▸ **What to work on**:
Set down the full data below exactly as given, please.

━━━━━━

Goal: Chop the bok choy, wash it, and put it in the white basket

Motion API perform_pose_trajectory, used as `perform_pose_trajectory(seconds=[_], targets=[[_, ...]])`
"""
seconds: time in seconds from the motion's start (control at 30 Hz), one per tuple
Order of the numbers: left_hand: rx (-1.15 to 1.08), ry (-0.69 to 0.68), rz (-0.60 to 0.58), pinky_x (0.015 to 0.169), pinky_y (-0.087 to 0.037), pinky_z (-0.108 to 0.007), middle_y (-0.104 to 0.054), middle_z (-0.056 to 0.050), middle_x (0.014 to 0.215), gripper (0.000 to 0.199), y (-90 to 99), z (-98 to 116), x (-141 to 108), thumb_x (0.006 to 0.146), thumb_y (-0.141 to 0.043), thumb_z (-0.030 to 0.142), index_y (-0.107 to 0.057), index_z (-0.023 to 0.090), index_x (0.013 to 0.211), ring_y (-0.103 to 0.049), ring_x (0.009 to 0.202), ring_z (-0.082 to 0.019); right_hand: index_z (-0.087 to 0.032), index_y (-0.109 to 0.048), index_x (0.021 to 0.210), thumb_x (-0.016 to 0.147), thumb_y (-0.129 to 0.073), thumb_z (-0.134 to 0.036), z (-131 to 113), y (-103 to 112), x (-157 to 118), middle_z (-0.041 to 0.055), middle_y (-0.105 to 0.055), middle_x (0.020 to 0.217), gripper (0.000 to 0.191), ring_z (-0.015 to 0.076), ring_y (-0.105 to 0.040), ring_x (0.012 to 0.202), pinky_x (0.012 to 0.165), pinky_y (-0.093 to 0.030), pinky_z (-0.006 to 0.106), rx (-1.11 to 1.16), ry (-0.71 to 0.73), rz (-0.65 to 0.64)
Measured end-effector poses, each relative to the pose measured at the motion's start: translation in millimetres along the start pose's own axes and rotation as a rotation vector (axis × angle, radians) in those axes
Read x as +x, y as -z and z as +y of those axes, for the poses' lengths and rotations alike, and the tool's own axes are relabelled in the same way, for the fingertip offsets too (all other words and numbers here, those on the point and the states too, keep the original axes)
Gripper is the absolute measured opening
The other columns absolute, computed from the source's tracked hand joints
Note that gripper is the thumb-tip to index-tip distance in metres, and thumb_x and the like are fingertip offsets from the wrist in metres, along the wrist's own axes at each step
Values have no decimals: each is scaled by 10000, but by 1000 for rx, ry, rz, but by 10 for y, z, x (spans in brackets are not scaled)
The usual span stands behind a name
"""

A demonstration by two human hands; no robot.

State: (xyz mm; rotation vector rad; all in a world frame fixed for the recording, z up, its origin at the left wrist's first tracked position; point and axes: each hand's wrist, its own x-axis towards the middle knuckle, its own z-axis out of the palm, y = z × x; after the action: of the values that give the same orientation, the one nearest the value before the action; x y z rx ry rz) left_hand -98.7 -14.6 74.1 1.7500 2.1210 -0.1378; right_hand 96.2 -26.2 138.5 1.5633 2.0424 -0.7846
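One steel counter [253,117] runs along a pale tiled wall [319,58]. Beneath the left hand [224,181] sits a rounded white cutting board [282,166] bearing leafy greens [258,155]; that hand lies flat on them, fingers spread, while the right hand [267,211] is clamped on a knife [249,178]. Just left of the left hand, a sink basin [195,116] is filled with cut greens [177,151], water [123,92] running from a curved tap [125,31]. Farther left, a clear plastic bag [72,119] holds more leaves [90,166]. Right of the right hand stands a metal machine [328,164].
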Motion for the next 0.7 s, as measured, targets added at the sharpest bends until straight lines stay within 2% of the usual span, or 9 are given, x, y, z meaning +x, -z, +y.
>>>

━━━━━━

▸ **Your response**:
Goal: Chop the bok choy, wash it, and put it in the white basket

Motion API perform_pose_trajectory, used as `perform_pose_trajectory(seconds=[_], targets=[[_, ...]])`
"""
seconds: time in seconds from the motion's start (control at 30 Hz), one per tuple
Order of the numbers: left_hand: rx (-1.15 to 1.08), ry (-0.69 to 0.68), rz (-0.60 to 0.58), pinky_x (0.015 to 0.169), pinky_y (-0.087 to 0.037), pinky_z (-0.108 to 0.007), middle_y (-0.104 to 0.054), middle_z (-0.056 to 0.050), middle_x (0.014 to 0.215), gripper (0.000 to 0.199), y (-90 to 99), z (-98 to 116), x (-141 to 108), thumb_x (0.006 to 0.146), thumb_y (-0.141 to 0.043), thumb_z (-0.030 to 0.142), index_y (-0.107 to 0.057), index_z (-0.023 to 0.090), index_x (0.013 to 0.211), ring_y (-0.103 to 0.049), ring_x (0.009 to 0.202), ring_z (-0.082 to 0.019); right_hand: index_z (-0.087 to 0.032), index_y (-0.109 to 0.048), index_x (0.021 to 0.210), thumb_x (-0.016 to 0.147), thumb_y (-0.129 to 0.073), thumb_z (-0.134 to 0.036), z (-131 to 113), y (-103 to 112), x (-157 to 118), middle_z (-0.041 to 0.055), middle_y (-0.105 to 0.055), middle_x (0.020 to 0.217), gripper (0.000 to 0.191), ring_z (-0.015 to 0.076), ring_y (-0.105 to 0.040), ring_x (0.012 to 0.202), pinky_x (0.012 to 0.165), pinky_y (-0.093 to 0.030), pinky_z (-0.006 to 0.106), rx (-1.11 to 1.16), ry (-0.71 to 0.73), rz (-0.65 to 0.64)
Measured end-effector poses, each relative to the pose measured at the motion's start: translation in millimetres along the start pose's own axes and rotation as a rotation vector (axis × angle, radians) in those axes
Read x as +x, y as -z and z as +y of those axes, for the poses' lengths and rotations alike, and the tool's own axes are relabelled in the same way, for the fingertip offsets too (all other words and numbers here, those on the point and the states too, keep the original axes)
Gripper is the absolute measured opening
The other columns absolute, computed from the source's tracked hand joints
Note that gripper is the thumb-tip to index-tip distance in metres, and thumb_x and the like are fingertip offsets from the wrist in metres, along the wrist's own axes at each step
Values have no decimals: each is scaled by 10000, but by 1000 for rx, ry, rz, but by 10 for y, z, x (spans in brackets are not scaled)
The usual span stands behind a name
"""

A demonstration by two human hands; no robot.

State: (xyz mm; rotation vector rad; all in a world frame fixed for the recording, z up, its origin at the left wrist's first tracked position; point and axes: each hand's wrist, its own x-axis towards the middle knuckle, its own z-axis out of the palm, y = z × x; after the action: of the values that give the same orientation, the one nearest the value before the action; x y z rx ry rz) left_hand -98.7 -14.6 74.1 1.7500 2.1210 -0.1378; right_hand 96.2 -26.2 138.5 1.5633 2.0424 -0.7846
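One steel counter [253,117] runs along a pale tiled wall [319,58]. Beneath the left hand [224,181] sits a rounded white cutting board [282,166] bearing leafy greens [258,155]; that hand lies flat on them, fingers spread, while the right hand [267,211] is clamped on a knife [249,178]. Just left of the left hand, a sink basin [195,116] is filled with cut greens [177,151], water [123,92] running from a curved tap [125,31]. Farther left, a clear plastic bag [72,119] holds more leaves [90,166]. Right of the right hand stands a metal machine [328,164].
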Motion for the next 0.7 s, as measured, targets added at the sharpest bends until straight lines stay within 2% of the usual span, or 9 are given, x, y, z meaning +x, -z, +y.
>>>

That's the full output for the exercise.